3. That the assessment is bad in law and bad on facts.
4. That the assessee may be allowed to add, alter or amend any ground of appeal at the time of hearing of appeal.”
2. The brief facts of the case are that the assessee company is running Hospital under the name and style of M/s. Peoples Heritage Hospital Limited. During the assessment proceedings the position of share holder funds of the company noted by the Assessing officer (A.O.) is as under :-
“Share capital as on |
31.03.2007 |
31.03.2008 |
|
1. |
Share capital |
1,00,00,000 |
25,70,000 |
2. |
Share application money |
– |
74,30,000″ |
3. The A.O. further noticed that during the year shares worth Rs. 74.30 lacs were issued/ allotted to the family members of Shri Hari Kishan Pippal, i.e. Hari Kishan himself, Mr. Anish Pippal, Ms. Benu Pippal, Ms. Geeta Pippal, Mrs. Ruchita Pippal, Mr. Parvesh Pippal, Mr. Rajesh Pippal & Mr. Rajesh Pippal meaning thereby the shares of Rs. 74.30 lacs were transferred to the Pippal family during the year. The control and management of the company was also transferred to Pippal family. The A.O. further noticed that at the time of acquisition of the company, the financial position of the company was as under :-
“F.Y. | |
2004-05 | (-)29,94,643 (business loss) |
(-)61,75,924 (unabsorbed depreciation) | |
2005-06 | (-)74,28,772 (unabsorbed depreciation) |
2006-07 | 8,97,205 (profit)” |
4. From the above financial position, the A.O. noticed that the company has incurred loss of Rs. 29,94,643/- in the Financial Year (F.Y.) 2004-05. The company has taken over by different group of people holding shares more than 51%. The company is not one, where public is substantially interested as defined in section 2(18) of the Act. The A.O. after considering the assessee’s reply, noticed that the assessee had tried to shift its onus on the Auditor and it is not understood how F.Y. 2006-07 is an exception to section 79 and in F.Y.2007-08 is not an exception under the same circumstances. On the contrary, the assessee has itself revised its return for the F.Y. 2007-08 and has not set off the remaining business losses in the computation after being pointed out during the assessment proceedings. The A.O. noticed that the reply of the assessee is self contradictory. The A.O. accordingly not allowed to carry forward the loss of Rs. 29,94,643/- in the year under consideration. It has also been noticed by the A.O. that the Auditor vide paragraph no.25B of the Audit Report has given false note about the contravention of section 79 of the Act. The A.O. accordingly disallowed the carry forward loss of Rs.29,94,643/-.
5. The CIT(A) confirmed the order of the A.O. as under :- (paragraph no.2.2)
“2.2 I have gone through the submissions made by the Ld. AR, it is undisputed fact that during the year share holding of the company has changed by more than 51 % and management and control of the appellant company has been passed on to Pippal family.
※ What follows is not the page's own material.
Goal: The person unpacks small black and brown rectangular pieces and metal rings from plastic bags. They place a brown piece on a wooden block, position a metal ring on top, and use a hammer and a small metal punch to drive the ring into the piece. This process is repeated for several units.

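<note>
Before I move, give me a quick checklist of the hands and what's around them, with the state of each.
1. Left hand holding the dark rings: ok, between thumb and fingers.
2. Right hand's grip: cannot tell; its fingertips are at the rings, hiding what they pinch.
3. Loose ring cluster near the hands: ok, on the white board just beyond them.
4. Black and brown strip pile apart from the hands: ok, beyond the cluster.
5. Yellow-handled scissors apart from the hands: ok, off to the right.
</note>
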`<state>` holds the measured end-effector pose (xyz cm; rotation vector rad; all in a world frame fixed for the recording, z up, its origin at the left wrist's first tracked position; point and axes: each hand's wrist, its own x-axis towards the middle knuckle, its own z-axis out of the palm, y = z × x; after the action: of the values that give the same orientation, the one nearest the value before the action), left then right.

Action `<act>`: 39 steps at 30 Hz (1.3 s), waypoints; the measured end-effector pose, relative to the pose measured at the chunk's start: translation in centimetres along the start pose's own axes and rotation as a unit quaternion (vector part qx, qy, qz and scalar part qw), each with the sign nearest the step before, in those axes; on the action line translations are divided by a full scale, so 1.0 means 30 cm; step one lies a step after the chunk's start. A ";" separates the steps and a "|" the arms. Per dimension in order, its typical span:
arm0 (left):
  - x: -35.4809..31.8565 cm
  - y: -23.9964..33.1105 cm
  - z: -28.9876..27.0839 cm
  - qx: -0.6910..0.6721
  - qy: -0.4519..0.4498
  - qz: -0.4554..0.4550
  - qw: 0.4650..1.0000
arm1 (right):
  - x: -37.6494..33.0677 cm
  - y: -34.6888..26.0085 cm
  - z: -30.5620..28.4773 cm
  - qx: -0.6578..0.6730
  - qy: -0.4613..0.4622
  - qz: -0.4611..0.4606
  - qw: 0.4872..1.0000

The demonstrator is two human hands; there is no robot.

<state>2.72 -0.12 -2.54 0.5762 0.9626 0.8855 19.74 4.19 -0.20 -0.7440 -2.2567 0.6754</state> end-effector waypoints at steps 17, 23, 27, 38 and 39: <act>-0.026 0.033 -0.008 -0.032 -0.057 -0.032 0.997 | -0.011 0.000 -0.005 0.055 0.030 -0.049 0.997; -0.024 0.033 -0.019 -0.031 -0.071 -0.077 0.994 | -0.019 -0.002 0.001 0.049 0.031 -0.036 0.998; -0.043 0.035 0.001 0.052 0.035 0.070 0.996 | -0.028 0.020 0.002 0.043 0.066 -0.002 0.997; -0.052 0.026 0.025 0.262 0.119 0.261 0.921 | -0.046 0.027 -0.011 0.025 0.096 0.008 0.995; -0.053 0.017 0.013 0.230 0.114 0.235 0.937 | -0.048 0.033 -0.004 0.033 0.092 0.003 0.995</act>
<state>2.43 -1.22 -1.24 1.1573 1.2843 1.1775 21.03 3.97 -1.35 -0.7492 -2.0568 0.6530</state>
As per the provisions of sec. 79 where a change in share holding has taken place in the previous year, in the case of company not being a company in which public are substantially interested then no loss incurred in any year prior to the previous year shall be carried forward and set off against the income of previous year unless on the last day of that previous year and on the last day of the previous year in which the loss was incurred, the shares of the company I carrying not less than 51% of the voting power were beneficially held by the same persons. The assessee is not covered by exceptions as provided by the two proviso in section 79 of the Act. The plea of the Ld. AR that 72.8% of total paid share capital was introduced by family of Shri Hari Kishan Pippal during FY 2004-05 and not during the year under consideration has no merit in it because that was simply share application money and no shares were allotted during that year. Simply paying the share application money does not entitle any applicant of shares to al1otment of shares unless and until the same are allotted by the company. A person who has only remitted share application money can claim no stake in the company. It is only after the shares have been allotted that an applicant who had remitted the money becomes a share holder and can participate in the affairs of the company as provided in the articles of association. The shares have been admittedly allotted during the year under consideration and more than 51% of share holding has changed. The provision of sec. 79 of the Act are clearly attracted in the appellant’s case. The action of the AO in disallowing the set off of claim of brought forward losses does not call for any interference, therefore, these grounds are dismissed.”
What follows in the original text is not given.